**Work to be completed**
A faithful copy of the data below is required, leaving out every picture.

**Supplied information**

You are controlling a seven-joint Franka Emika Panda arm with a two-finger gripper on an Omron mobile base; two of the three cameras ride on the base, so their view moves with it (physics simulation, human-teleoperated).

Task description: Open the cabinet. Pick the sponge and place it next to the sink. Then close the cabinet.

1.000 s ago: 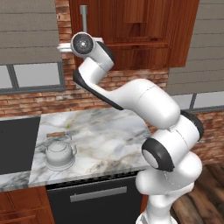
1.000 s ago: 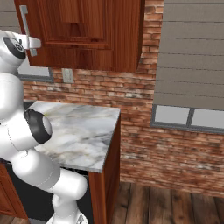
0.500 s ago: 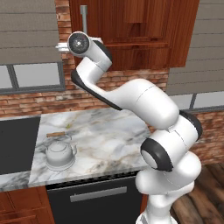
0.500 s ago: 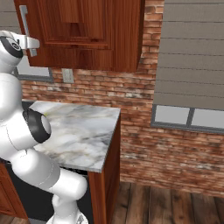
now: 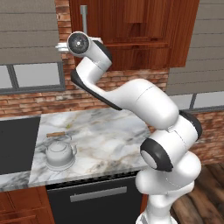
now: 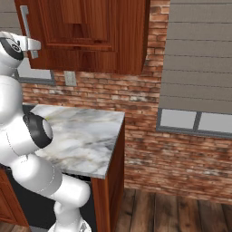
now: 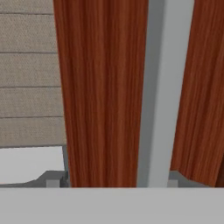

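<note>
The cabinet (image 5: 131, 30) (image 6: 90, 31) hangs on the brick wall with its panelled door shut. Its vertical silver handle (image 5: 83, 17) (image 6: 25, 20) runs down the door's left edge. My gripper (image 6: 32, 45) is raised to the lower part of that handle. In the hand view the handle (image 7: 164, 87) stands very close, in front of the red-brown door (image 7: 100, 87). How far the jaws have come together around it does not show. The sponge is hidden. The sink (image 5: 17, 144) is the dark basin at the left end of the marble counter (image 5: 109, 135).
A grey kettle (image 5: 59, 153) with a wooden handle stands on the counter near the sink. A black appliance front (image 5: 96, 197) with a grey handle sits below the counter. Windows and grey shutters flank the cabinet. The counter ends at the right (image 6: 120, 131), with wooden floor beyond.
The arm and hand have barely shifted; the hand stays at the cabinet handle. The door is still shut.
</note>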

**Response for this exercise**
You are controlling a seven-joint Franka Emika Panda arm with a two-finger gripper on an Omron mobile base; two of the three cameras ride on the base, so their view moves with it (physics simulation, human-teleoperated).

Task description: Open the cabinet. Pick the sponge and place it next to the sink. Then close the cabinet.

1.000 s ago: 
1.000 s ago: 
0.500 s ago: 
0.500 s ago: 
now: 
now: 
now: 

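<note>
The cabinet (image 5: 131, 30) (image 6: 90, 31) hangs on the brick wall with its panelled door shut. Its vertical silver handle (image 5: 83, 17) (image 6: 25, 20) runs down the door's left edge. My gripper (image 6: 32, 45) is raised to the lower part of that handle. In the hand view the handle (image 7: 164, 87) stands very close, in front of the red-brown door (image 7: 100, 87). How far the jaws have come together around it does not show. The sponge is hidden. The sink (image 5: 17, 144) is the dark basin at the left end of the marble counter (image 5: 109, 135).
A grey kettle (image 5: 59, 153) with a wooden handle stands on the counter near the sink. A black appliance front (image 5: 96, 197) with a grey handle sits below the counter. Windows and grey shutters flank the cabinet. The counter ends at the right (image 6: 120, 131), with wooden floor beyond.
The arm and hand have barely shifted; the hand stays at the cabinet handle. The door is still shut.
</note>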

The exercise has no further content.